Firebase のデータベース同様、Firebase ストレージのアクセスの権限の設定にはセキュリティルールが必要になります。Web アプリや Web サービスをより安全に運用するためにはセキュリティールールでアクセスの権限を適切に管理する事が重要です。

Firebase のストレージのセキュリティルールは誤解されやすい部分があるので注意が必要です。

Firebase のストレージのセキュリティルールはプログラムからの Firebase のストレージへのアクセスを管理するものです。従って、プログラムからのアクセスは Firebase のログイン(ユーザ認証)などによってアクセスの制限などを設定することが可能です。

しかし、ダウンロードの URL の場合、このセキュリティルールの適用外になります。Firebase のクライアント(Web ブラウザ)からダウンロードの URL を取得した場合は、この URL を使えば「誰でもダウンロード可能」になります。

セキュリティールールで制限できるのは、ダウンロードの URL をプログラムから取得する場合は、制限が可能です。しかし、この URL は共通なため、URL を知っていれば、プログラムを解さずに URL を指定することができる場合には誰でもダウンロードができることになります。

つまり、ある許可されたユーザーが URL をプログラムで取得した場合、この URL を他人と共有した場合、その URL で Firebase のセキュリティルール上では許可されていない人にもダウンロードが可能になります。

無料で誰でもダウンロード可能なオンラインコンテンツを配布する場合には殆ど問題にはなりませんが、有料でコンテンツを配信する場合には問題になる場合があります。

有料配布の解決策は?

以前の投稿でも紹介しましたが、有料でオンラインコンテンツを配信するには、バックエンドのサービスを作成して期間限定のダウンロード用の URL を取得する方法が実装も比較的簡単で利用価値が高いと思います。

この方法を利用した場合、URL に有効期限を設ける事ができるので仮に URL を共有された場合でも、利用できる時間を制限することができます。

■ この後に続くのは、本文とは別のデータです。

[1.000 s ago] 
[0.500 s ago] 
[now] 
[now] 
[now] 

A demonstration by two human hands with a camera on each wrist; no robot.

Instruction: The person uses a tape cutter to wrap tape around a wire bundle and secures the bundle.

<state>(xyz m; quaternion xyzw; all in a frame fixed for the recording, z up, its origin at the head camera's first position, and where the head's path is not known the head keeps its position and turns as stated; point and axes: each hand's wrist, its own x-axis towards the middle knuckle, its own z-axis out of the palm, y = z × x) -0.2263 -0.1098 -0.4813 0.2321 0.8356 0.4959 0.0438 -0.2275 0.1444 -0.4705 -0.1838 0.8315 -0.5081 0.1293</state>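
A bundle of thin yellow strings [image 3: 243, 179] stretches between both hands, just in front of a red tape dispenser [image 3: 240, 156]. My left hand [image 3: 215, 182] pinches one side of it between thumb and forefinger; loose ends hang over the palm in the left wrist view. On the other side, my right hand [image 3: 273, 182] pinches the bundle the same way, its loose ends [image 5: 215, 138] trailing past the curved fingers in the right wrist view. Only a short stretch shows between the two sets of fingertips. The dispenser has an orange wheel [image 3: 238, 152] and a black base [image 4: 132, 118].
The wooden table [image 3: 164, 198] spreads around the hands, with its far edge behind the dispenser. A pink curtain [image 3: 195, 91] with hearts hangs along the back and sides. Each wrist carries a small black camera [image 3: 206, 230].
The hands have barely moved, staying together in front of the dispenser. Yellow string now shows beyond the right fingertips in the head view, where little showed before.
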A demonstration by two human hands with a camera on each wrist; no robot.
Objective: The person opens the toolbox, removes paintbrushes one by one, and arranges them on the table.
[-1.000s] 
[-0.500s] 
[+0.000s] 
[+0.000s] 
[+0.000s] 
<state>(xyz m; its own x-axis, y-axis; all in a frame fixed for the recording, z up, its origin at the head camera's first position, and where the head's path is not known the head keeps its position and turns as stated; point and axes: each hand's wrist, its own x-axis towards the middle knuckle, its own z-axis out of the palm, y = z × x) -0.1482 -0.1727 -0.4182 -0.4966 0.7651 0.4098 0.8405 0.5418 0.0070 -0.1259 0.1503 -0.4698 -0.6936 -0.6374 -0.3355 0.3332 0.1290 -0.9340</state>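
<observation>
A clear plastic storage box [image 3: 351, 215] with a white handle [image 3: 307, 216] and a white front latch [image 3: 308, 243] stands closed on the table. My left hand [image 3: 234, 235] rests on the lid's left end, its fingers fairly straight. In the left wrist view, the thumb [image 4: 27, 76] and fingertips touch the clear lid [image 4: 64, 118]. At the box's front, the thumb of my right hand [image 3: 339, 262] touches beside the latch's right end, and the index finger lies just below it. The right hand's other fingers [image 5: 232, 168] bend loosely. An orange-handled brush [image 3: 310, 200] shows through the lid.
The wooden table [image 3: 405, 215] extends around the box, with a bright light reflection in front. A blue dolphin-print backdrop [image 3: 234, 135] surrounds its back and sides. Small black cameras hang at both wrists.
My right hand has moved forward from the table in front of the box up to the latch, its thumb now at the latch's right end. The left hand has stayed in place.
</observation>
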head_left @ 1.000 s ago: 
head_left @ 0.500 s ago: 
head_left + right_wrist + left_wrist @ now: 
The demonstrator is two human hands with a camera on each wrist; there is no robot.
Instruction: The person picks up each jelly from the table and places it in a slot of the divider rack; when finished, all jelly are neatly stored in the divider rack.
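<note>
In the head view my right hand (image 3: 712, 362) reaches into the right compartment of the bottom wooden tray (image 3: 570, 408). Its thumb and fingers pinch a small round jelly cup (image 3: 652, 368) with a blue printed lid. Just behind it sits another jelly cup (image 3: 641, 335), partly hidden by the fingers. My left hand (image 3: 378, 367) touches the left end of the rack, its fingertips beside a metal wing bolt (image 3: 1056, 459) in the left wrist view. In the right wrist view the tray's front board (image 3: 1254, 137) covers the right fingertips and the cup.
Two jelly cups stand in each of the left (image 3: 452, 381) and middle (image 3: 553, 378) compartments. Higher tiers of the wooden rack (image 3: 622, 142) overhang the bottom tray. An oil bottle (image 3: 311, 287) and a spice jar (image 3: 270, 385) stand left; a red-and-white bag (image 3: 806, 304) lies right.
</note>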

無料のコンテンツと有料のコンテンツを配布する場合では、ダウンロードの URL の扱いにも木を配る必要があります。

まとめ

Web アプリや Web サービスでオンラインのストレージを利用する場合、プログラムでアクセスの制限などを作りたい場合が多くなります。その場合、Firebase のストレージを使うとプログラムや他の Firebase の機能との連携もやりやすくなります。

Firebase のオンラインストレージを利用する場合、似たような方法でセキュリティルールを利用してアクセスの権限を設定する事が可能です。しかし、ダウンロードの URL の扱いは制限事項を正しく理解して扱うことが大切です。特に有料でオンラインコンテンツを配布する場合はバックエンドを作成するなど工夫が必要になります。